Any good dataset for reconciliation?

jfaurel · November 28, 2022, 8:15pm

One thing that has always bugged me was teaching reconciliation. I can’t find any good tutorial on reconciliation using OpenRefine and I’m really not experienced, never had to do it for any project. I’m not too sure what would be considered to be a great example of a dataset for reconciliation, so if anyone has something to share, I’d absolutely take it. I’m scheduled to teach OpenRefine again next semester and I’d love to add some good reconciliation content to my course.

dbigwood · November 28, 2022, 9:52pm

What would be a good dataset for your course? One in which everything matched? Or one that had some matches, some possible matches and some that don’t match? The 2nd is more real-world. But the 1st can demonstrate the concept without issues. You could then quickly go on to demonstrate downloading additional columns of data to enrich the dataset. The real-world set could provide an exercise in selecting among the possible matches, ensuring there is no match on the others and creating new items in Wikidata if that is your choice to reconcile against.

Robertgarrigos · November 29, 2022, 8:33am

I had to do a brief presentation of OpenRefine (45 minutes) which ended up being even shorter (20 minutes!). Thankfully, I was ready for that and used a very simple data set I created with four wikidata sandbox items. I reconciled them against P31=Q21281405 (Wikidata internal entity), downloaded additional columns data and pushed some more properties to them.

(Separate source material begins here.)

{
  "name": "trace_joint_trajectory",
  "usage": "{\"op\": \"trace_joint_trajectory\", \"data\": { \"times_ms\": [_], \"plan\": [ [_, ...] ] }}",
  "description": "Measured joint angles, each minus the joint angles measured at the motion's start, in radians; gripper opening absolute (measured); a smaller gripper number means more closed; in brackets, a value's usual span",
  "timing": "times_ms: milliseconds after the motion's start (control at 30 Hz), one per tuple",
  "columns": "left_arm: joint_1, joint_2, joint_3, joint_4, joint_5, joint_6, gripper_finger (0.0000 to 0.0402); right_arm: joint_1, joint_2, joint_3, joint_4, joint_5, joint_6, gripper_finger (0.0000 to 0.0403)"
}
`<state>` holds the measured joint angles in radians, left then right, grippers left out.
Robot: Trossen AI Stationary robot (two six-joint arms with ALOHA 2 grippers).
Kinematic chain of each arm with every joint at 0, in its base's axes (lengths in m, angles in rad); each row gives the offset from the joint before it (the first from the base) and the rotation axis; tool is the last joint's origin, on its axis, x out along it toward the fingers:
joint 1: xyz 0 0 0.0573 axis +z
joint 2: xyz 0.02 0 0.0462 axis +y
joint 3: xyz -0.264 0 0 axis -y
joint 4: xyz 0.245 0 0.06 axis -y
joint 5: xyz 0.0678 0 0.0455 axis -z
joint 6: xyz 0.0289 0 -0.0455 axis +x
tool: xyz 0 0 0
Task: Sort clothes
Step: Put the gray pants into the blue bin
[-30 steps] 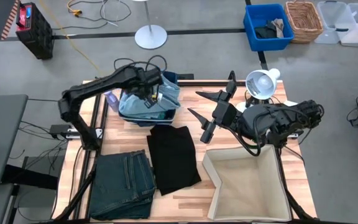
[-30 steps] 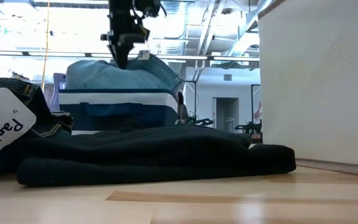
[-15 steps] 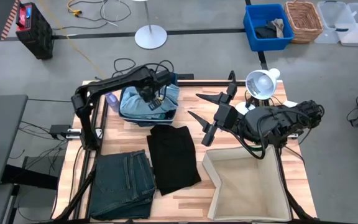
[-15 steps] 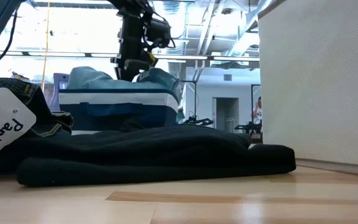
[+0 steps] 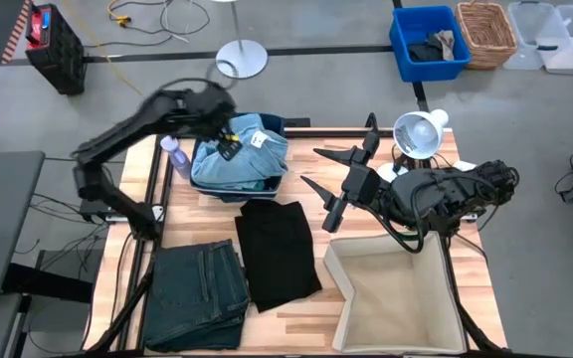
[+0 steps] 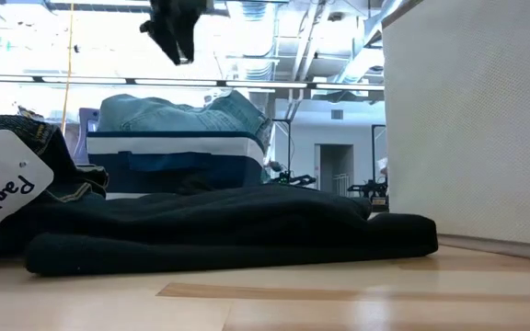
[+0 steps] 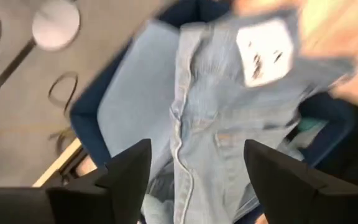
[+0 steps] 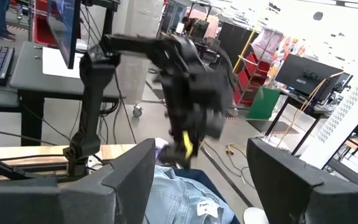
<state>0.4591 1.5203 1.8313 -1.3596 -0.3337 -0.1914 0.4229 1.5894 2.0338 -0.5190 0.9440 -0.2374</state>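
Note:
The light blue denim piece lies heaped in the dark blue bin at the table's far side, with its top above the rim. A bit of teal cloth shows under it. My left gripper hangs open above the denim's left part, clear of it. The black shirt lies flat at mid table. The dark jeans lie folded at the near left. My right gripper waits open to the right of the bin, pointing at it.
The beige fabric box stands open at the near right. A pale bottle stands left of the bin, and a lamp at the far right. A paper tag lies on the jeans. Bare wood shows near the front edge.
My left gripper pressed down into the denim in the bin, then opened, let go and rose, swinging a little toward the table's left. The denim stays heaped in the bin, and the dent in its top has filled out.

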Motion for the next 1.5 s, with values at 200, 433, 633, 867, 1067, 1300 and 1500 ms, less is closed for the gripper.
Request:
{"op": "trace_joint_trajectory", "data": {
  "times_ms": [200, 433, 633, 867, 1067, 1300, 1500],
  "plan": [
    [-0.011, -0.091, -0.002, 0.085, 0.182, -0.002, 0.0238, -0.007, 0.0, 0.0, 0.0, 0.0, 0.0, 0.027],
    [-0.077, -0.018, -0.139, 0.136, 0.208, -0.006, 0.0165, -0.027, 0.0, 0.0, 0.004, 0.0, -0.011, 0.027],
    [-0.087, 0.038, -0.257, 0.272, 0.235, -0.02, 0.0106, -0.025, 0.0, 0.0, 0.004, 0.0, -0.011, 0.027],
    [-0.011, 0.106, -0.34, 0.298, 0.225, -0.039, 0.0054, -0.02, 0.0, 0.0, 0.006, 0.0, -0.005, 0.027],
    [0.082, 0.103, -0.436, 0.372, 0.229, -0.079, 0.0035, -0.008, 0.0, 0.0, 0.008, 0.0, 0.001, 0.027],
    [0.131, 0.1, -0.525, 0.434, 0.262, -0.075, 0.0062, -0.004, 0.0, 0.0, 0.008, 0.0, 0.002, 0.027],
    [0.137, 0.099, -0.594, 0.472, 0.334, -0.071, 0.0135, -0.005, 0.0, 0.0, 0.008, 0.0, 0.001, 0.027]
  ]
}}
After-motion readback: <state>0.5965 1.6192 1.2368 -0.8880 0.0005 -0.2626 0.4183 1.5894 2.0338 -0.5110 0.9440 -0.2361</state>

This is not the best way to show OpenRefine, but the audience, as they told me later, understood the potential of it and was eager for more, which is good.

I used this data set, which, in order to show some text transformation, has the names of the items flipped with a comma (,).

The benefit of using the sandbox items is that you don’t have to worry about the changes you make to them.

ostephens · November 29, 2022, 9:59am

The exercise that I use for reconciliation is to take a list of place names extracted from some library catalogue ‘place of publication’ data and reconcile them against Cities in Wikidata. Once the initial reconciliation is done, I get the participants to check they are happy with the matches and then use the ability to add a column from the reconciled values to add the country in which the place is situated in a new column.

The way my exercises are structured participants may end up with a different list of places to reconcile each time, but with the data being extracted from a place of publication in library catalogue data I know that it’s pretty much guaranteed to have some cities in it (the data I start from is mostly, but not exclusively, books published in the UK)

The advantage of using Wikidata is it’s breadth and that it supports the full range of reconciliation functionality. I don’t currently regularly teach updating Wikidata after having done the reconciliation (I’d say that’s more a Wikidata specific thing than a reconciliation thing) but agree with Robert that if you want to teach that then sandbox items is probably the way to go.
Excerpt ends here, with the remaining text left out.